I pondered this in the sauna, and in my opinion, there’s a communication challenge here stemming from different perspectives, which causes misunderstandings. From the entrepreneur’s/CEO’s perspective, revenue must be generated anew every year, and that requires winning over customers repeatedly. Revenue is like a flowing river that one tries to direct from customers towards the business through operational activities.
Investors usually approach the matter from a different perspective. Annual revenue, in investors’ minds, is like a beautiful piece of cake—something your business owns and can either acquire more of from the market cake or surrender back to it. This approach completely changes the meaning of the message.
When an entrepreneur thinks that this year less has been won, an investor thinks that this year the business’s revenue has been lost. Thus, even if sales to customers might visibly ease in an operational sense, which is reflected in stopping the revenue collapse, the situation is different from an investor’s perspective. Sales are still in a dismal state from an investor’s perspective because there’s still a significant shortfall compared to previous revenue peaks, which doesn’t seem to be closing with small positive growth.
For example, an investor might look at Inderes’ forecasts and conclude that Witted’s sales are still not performing particularly well.
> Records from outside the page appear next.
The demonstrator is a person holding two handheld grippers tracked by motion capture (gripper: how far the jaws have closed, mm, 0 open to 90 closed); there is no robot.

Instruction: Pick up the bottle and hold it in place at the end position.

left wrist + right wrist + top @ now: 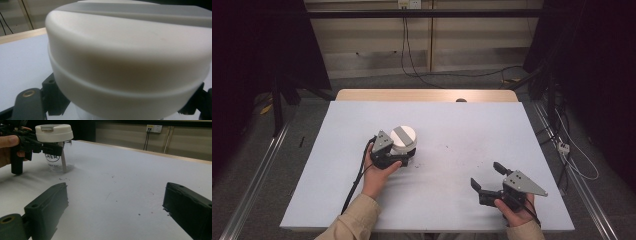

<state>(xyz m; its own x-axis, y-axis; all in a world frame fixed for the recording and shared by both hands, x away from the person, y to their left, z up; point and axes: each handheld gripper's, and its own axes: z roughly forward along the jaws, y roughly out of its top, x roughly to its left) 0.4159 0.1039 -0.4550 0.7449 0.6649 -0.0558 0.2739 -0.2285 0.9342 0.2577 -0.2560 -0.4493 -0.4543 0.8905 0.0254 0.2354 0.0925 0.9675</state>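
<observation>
A clear jar [57,162] with dark lettering and a white lid [403,136] with a grey strip stands left of the table's middle. My left gripper [404,153] is shut on the jar just under the lid, with a jaw on either side of the neck. In the left gripper view the lid [125,50] looms very close between the black jaws. The right gripper view has the left gripper [56,150] and the hand that holds it at the far left. Near the front right, my right gripper [486,174] rests open, nothing between its jaws [116,188].
A pale mat [452,125] covers the table, and a wooden strip [427,95] shows along its far edge. Faint dark specks [112,177] mark the mat's middle. Cables run over the floor behind and to the right of the table.
</observation>
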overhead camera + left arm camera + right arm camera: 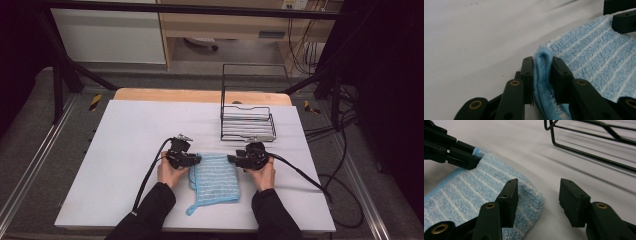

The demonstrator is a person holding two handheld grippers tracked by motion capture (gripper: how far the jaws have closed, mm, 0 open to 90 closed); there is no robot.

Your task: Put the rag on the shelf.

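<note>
- Pinching a raised fold of the blue cloth (596, 57), our left gripper (543, 72) has its two flat black jaws pressed against either side of the soft terry edge, which bulges up between them in a rounded hump.
- We see the cloth lying flat on the white table (130, 150), near its front middle, between our two hands; it is a roughly square, looped-pile towel with thin pale stripes and a smooth bound hem.
- At its near left corner a narrow hanging loop (192, 209) trails toward the table's front edge.
- Our right gripper (539, 195) stands at the cloth's far right corner with its jaws spread: one blocky, ridged jaw rests over the fuzzy rounded corner, the other over bare table beside it, and neither pad presses the fabric.
- In the high view the left gripper (192, 160) sits at the cloth's far left corner and the right gripper (234, 160) at the far right one, both pointing inward along the far edge.
- We hold both tools with hands in dark sleeves, and glossy black cables curve away from each.
- Behind the right gripper stands a black wire basket (248, 127), made of thin straight rods with a tall open frame at its back, well apart from the cloth.
- The tabletop is matte and smooth, with a strip of pale wood (200, 95) along its far edge.
</note>
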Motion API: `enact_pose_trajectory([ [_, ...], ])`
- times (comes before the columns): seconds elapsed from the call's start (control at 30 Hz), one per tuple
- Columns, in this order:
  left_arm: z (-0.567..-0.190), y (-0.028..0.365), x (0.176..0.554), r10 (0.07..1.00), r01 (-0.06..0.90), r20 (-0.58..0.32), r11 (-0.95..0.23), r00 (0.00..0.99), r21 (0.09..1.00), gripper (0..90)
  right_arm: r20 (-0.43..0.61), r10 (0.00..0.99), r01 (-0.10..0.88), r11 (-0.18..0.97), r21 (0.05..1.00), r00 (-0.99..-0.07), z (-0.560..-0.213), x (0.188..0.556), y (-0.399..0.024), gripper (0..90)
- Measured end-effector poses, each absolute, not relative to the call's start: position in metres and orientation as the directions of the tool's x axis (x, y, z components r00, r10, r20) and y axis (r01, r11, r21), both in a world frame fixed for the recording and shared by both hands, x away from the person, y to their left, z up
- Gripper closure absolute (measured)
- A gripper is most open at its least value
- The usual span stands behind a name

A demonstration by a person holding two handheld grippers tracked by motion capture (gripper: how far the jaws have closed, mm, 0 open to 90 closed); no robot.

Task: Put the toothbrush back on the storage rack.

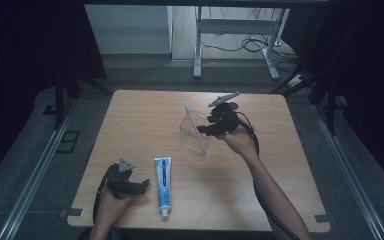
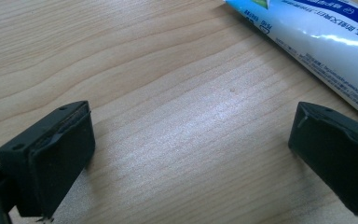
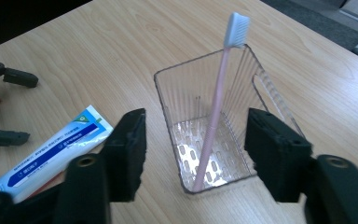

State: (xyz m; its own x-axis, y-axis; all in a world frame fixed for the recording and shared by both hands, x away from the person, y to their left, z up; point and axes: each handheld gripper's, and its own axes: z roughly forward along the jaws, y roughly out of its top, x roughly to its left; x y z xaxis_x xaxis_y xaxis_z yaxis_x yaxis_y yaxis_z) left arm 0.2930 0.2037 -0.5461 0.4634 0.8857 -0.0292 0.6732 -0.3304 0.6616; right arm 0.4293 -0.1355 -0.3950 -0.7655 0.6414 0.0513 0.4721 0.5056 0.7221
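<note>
We had the right gripper (image 1: 201,131) up at the clear ribbed plastic cup (image 1: 196,134), jaws about half open and nothing clamped between them. In the right gripper view the cup (image 3: 205,93) stood just ahead of the two black pads (image 3: 130,144), between them in line of sight but not pressed by either (whether a pad grazed the cup's wall, we couldn't tell). The pale pink toothbrush with white bristles (image 3: 214,112) stood inside the cup, foot on the perforated bottom, leaning back so the head (image 3: 238,29) cleared the far rim. In the high view the toothbrush (image 1: 192,120) poked out of the cup's top left.

The left gripper (image 1: 145,187) sat low at the near left of the light wooden table (image 1: 280,165), jaws wide open over bare wood and holding nothing. The white and blue toothpaste tube (image 1: 163,186) lay flat just to its right, cap toward the near edge, well apart from the cup. In the left gripper view the tube (image 2: 317,42) ran past the upper right corner, just beside the right-hand jaw; contact unclear.

Writing: the tube carried small print along its white edge and a blue band with white characters, too small and blurred to read. No brand legible. We saw a green mark near the tube's crimped end (image 3: 85,117).
</note>
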Motion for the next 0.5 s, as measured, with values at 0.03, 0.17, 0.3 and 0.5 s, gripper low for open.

It will take until 2026-2027 before sales recover to their previous level of 2023. In this way, even sincere messages from the field about good sales momentum can easily give investors the impression that sales will increase enormously in a short time, and thus the prospects for future revenue development are easily misunderstood.
In my opinion, both of you are speaking sense from your own perspectives, but according to Wiio’s first law: Communication usually fails, except by accident.